One of the most significant tax stories in 2016 has, unusually, emerged during the generally quieter month of August. I am, of course, referring to the EU’s attempt to make Apple pay a further €13 billion in taxation to the Irish Government despite that government having agreed both the method of its computation and its quantum of its taxation liability with Apple.
We have always supported a level playing on taxation between SMEs and MNCs and understand the disquiet about the tax liabilities arising in this case. Nevertheless, we consider that both businesses and individuals ought to have the confidence that, provided a full disclosure has been made to the taxation authority (as is clearly the case here), taxpayers ought to be able to assume that their agreed tax liabilities for that year will not be increased many years later.
Many businesses (and not just MNCs) with operations across Europe now face the prospect of their agreed taxation treatment in member states effectively being invalidated with hefty, unforeseen tax bills to follow. Taxation law ought to be transparent and certain; not a belated clash between domestic taxation law and European legislation, in this case the EU’s so-called state aid regulations. I think the letter sent by Apple to its European customers makes a number of valid points; it can be found at:-
Read Apple's customer letter
In the medium term, the right way to combat tax avoidance by multinational corporations is for each country to implement the OECD’s/G20’s ‘Base Erosion, Profits Shifting’ (‘BEPS’) proposals which should be achieved over the next two years. The BEPS outcomes will, of course, need to responsive to the opportunities for employment growth, increasing international trade, the needs of consumers and, of course, the global economy generally.
Nevertheless, BEPS is the right way forward to create a level playing on taxation between SMEs and MNCs, not retrospective taxation brought in through the backdoor such as the Apple tax ruling which, understandably, both the Irish government and the company intend to appeal.
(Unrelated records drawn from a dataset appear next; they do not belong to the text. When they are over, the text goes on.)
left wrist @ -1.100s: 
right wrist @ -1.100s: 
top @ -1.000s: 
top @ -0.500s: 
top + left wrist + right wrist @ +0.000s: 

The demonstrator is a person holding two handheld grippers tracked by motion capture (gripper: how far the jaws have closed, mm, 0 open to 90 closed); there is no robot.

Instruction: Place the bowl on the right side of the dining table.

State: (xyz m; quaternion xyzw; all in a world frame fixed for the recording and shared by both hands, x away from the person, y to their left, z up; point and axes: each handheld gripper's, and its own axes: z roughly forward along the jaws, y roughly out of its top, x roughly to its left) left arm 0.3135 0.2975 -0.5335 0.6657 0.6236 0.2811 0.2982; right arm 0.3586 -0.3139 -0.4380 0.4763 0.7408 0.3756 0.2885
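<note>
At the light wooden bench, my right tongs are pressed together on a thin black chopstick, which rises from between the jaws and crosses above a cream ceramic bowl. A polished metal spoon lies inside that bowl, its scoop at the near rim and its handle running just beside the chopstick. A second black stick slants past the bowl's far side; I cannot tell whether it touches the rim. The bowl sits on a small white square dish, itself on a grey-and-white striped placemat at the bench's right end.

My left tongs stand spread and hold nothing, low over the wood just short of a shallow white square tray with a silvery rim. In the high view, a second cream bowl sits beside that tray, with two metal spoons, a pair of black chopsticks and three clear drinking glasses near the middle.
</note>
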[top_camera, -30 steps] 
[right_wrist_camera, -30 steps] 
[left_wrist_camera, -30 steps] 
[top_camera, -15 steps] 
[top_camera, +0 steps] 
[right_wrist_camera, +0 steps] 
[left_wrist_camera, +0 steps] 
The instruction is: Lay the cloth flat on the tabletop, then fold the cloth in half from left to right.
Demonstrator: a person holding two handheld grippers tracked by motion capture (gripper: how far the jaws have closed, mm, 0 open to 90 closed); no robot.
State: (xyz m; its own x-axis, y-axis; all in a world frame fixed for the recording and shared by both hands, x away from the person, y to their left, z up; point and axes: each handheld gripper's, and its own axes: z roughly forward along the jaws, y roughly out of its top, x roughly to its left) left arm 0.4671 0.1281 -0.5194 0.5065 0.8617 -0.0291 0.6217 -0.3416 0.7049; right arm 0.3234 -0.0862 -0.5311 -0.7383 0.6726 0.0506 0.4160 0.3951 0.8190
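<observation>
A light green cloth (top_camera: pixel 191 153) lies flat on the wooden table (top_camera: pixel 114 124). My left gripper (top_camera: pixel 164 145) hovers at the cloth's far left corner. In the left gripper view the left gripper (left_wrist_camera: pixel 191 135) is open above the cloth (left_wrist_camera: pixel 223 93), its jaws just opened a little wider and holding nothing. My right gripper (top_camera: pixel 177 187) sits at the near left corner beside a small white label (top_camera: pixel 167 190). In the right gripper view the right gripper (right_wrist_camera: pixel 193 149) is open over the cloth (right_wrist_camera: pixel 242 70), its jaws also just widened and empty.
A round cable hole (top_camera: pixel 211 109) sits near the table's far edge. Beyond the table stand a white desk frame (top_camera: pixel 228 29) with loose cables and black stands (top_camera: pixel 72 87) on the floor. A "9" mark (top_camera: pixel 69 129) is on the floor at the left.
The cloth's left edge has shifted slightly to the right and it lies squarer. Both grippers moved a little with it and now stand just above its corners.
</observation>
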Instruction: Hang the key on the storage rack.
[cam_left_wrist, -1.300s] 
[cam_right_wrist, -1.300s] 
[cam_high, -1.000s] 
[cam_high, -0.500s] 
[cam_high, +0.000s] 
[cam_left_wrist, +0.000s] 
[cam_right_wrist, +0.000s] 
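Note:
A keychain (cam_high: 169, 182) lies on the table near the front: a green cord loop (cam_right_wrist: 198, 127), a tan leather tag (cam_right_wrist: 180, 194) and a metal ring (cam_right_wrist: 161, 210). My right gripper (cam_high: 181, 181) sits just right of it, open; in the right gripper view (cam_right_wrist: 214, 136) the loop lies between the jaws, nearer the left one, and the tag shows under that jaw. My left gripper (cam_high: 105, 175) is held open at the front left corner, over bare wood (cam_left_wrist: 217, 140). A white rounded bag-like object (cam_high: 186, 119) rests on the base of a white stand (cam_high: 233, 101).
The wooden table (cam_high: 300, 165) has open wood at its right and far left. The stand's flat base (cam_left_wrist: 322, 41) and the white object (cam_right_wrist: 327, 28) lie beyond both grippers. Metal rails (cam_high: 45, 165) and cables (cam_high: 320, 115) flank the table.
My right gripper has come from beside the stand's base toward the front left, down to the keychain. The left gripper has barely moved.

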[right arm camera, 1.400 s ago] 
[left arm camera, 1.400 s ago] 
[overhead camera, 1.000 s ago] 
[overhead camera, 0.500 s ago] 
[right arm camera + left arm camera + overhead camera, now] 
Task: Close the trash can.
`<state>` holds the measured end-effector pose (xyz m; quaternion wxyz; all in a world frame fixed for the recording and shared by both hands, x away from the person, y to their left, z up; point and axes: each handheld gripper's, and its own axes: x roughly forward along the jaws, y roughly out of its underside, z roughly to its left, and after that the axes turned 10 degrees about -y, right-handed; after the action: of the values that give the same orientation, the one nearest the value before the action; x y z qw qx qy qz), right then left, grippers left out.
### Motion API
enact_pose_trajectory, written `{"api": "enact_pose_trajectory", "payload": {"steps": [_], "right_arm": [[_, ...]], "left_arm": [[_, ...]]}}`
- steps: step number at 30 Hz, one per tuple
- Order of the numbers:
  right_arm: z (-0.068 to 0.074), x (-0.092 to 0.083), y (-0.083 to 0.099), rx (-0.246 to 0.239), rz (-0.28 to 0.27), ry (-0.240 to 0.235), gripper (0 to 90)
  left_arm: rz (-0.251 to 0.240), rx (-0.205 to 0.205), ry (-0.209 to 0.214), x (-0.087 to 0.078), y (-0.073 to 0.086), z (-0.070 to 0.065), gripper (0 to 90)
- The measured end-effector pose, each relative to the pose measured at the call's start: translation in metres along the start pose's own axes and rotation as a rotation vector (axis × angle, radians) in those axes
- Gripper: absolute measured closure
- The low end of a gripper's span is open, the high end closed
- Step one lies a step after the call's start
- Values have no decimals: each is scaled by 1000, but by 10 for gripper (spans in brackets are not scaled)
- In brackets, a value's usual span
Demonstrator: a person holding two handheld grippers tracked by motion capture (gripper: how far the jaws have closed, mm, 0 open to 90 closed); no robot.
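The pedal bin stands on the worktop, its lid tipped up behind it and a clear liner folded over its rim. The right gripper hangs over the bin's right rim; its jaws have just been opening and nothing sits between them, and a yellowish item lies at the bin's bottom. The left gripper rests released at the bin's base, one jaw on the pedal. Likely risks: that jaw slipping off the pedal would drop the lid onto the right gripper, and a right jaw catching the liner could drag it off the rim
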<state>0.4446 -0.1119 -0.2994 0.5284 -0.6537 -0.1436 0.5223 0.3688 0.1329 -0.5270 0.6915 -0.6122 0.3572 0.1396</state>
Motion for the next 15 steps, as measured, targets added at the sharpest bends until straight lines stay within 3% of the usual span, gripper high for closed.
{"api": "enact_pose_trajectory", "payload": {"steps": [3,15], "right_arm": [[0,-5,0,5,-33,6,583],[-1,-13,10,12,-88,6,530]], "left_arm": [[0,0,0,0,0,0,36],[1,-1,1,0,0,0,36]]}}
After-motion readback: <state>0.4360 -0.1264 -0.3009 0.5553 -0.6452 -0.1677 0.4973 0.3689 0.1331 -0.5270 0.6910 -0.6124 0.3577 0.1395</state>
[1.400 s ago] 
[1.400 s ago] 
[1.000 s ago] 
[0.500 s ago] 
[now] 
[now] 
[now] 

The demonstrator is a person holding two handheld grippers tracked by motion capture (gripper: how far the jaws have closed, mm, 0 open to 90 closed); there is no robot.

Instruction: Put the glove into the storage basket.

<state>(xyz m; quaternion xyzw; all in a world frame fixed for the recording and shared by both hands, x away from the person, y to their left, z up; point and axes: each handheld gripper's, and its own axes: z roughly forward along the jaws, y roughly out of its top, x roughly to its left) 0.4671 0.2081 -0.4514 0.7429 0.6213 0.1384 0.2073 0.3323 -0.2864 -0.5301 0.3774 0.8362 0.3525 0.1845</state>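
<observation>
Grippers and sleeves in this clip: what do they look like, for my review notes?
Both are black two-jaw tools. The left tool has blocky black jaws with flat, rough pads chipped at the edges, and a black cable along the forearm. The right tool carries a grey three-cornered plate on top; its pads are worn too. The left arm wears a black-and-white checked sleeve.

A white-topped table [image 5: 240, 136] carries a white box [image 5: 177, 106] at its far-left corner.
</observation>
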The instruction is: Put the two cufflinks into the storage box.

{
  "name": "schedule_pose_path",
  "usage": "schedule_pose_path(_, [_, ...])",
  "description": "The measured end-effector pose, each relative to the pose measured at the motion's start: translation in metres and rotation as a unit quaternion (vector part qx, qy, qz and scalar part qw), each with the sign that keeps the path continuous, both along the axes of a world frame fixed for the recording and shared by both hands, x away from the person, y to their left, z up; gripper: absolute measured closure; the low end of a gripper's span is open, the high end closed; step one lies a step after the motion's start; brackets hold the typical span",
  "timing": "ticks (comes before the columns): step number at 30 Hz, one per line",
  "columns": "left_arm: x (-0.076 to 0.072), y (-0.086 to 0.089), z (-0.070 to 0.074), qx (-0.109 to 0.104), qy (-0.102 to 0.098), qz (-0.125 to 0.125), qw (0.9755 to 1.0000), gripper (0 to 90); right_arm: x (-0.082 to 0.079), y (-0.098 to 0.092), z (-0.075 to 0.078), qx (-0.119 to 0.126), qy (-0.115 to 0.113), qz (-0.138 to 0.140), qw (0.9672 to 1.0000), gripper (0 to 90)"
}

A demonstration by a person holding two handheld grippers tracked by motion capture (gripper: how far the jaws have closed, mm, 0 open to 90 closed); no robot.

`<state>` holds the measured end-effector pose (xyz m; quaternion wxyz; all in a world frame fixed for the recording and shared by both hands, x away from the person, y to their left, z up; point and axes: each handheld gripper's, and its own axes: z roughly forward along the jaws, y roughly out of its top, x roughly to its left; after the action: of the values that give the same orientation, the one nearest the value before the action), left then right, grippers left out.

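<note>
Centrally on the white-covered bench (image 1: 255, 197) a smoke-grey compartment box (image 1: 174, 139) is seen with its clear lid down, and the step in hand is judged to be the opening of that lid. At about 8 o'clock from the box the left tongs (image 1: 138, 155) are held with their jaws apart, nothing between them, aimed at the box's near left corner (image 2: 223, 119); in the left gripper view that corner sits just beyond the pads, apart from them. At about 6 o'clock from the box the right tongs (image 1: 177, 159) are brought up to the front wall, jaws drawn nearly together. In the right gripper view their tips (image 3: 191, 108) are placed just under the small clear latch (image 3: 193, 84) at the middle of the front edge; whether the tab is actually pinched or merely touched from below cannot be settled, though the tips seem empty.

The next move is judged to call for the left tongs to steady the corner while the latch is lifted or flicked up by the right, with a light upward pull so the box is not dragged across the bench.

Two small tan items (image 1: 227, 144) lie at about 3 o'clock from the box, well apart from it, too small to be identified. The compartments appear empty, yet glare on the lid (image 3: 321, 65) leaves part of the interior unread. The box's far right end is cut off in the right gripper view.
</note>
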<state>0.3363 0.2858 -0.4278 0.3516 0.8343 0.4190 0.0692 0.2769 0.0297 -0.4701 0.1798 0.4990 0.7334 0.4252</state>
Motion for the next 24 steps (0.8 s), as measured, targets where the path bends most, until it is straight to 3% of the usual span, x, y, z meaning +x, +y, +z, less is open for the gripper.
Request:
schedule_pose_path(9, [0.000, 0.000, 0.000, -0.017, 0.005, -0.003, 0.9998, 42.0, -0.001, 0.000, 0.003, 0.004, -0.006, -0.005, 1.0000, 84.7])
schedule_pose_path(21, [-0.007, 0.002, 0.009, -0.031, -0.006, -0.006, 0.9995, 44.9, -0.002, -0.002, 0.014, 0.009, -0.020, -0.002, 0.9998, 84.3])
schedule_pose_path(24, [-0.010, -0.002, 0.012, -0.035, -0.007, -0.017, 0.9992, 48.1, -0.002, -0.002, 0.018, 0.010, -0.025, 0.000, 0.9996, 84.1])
More generally, we consider the continuing debate concerning the taxation of multinational companies demonstrates the increasingly unsuitable structure of corporation taxes upon profits for these companies. What is needed is a simpler, more certain taxation basis which does not attempt to ‘slice-and-dice’ the global profits to be assessed by each country but focuses upon the local sales and operational presence. Clearly, such a radical tax policy shift would require extensive consultation with business and a sufficient degree of global agreement before it could be introduced.